# WHAT IS BEING ASKED
Copy out the listing that follows exactly, dropping every picture.
-=-=-=-=-
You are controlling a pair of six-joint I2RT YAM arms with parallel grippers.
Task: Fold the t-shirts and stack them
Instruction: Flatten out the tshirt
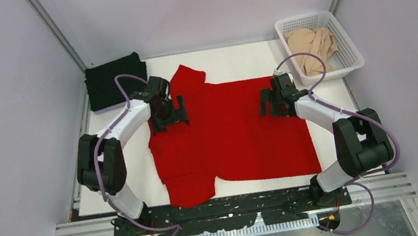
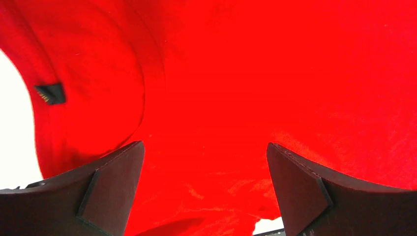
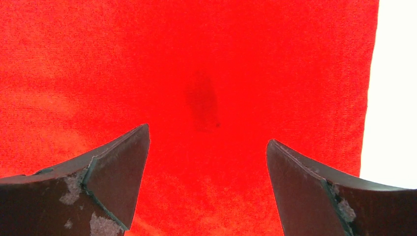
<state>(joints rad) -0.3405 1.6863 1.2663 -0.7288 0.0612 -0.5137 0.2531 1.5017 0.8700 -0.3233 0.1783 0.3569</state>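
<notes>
No words or numbers can be read anywhere. A small dark tag [image 2: 50,93] sits by the neck of the red t-shirt [image 2: 246,73]. It has tiny yellow marks, but they are too blurry to read.

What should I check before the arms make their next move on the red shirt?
1. Red t-shirt spread out: ok, slight creases.
2. Left gripper open: ok, jaws wide over its collar end.
3. Right gripper open: ok, jaws wide over its other end.
4. Contact with cloth: cannot tell.
5. Black t-shirt clear of it: ok, folded at far left.
6. Beige t-shirt out of the way: ok, in the basket.
</notes>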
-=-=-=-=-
# ANSWER TO THE PROBLEM
You are controlling a pair of six-joint I2RT YAM arms with parallel grippers.
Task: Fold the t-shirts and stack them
Instruction: Flatten out the tshirt
<state>(joints rad) -0.3405 1.6863 1.2663 -0.7288 0.0612 -0.5137 0.2531 1.5017 0.8700 -0.3233 0.1783 0.3569</state>
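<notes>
No words or numbers can be read anywhere. A small dark tag [image 2: 50,93] sits by the neck of the red t-shirt [image 2: 246,73]. It has tiny yellow marks, but they are too blurry to read.

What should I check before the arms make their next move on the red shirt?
1. Red t-shirt spread out: ok, slight creases.
2. Left gripper open: ok, jaws wide over its collar end.
3. Right gripper open: ok, jaws wide over its other end.
4. Contact with cloth: cannot tell.
5. Black t-shirt clear of it: ok, folded at far left.
6. Beige t-shirt out of the way: ok, in the basket.
</notes>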

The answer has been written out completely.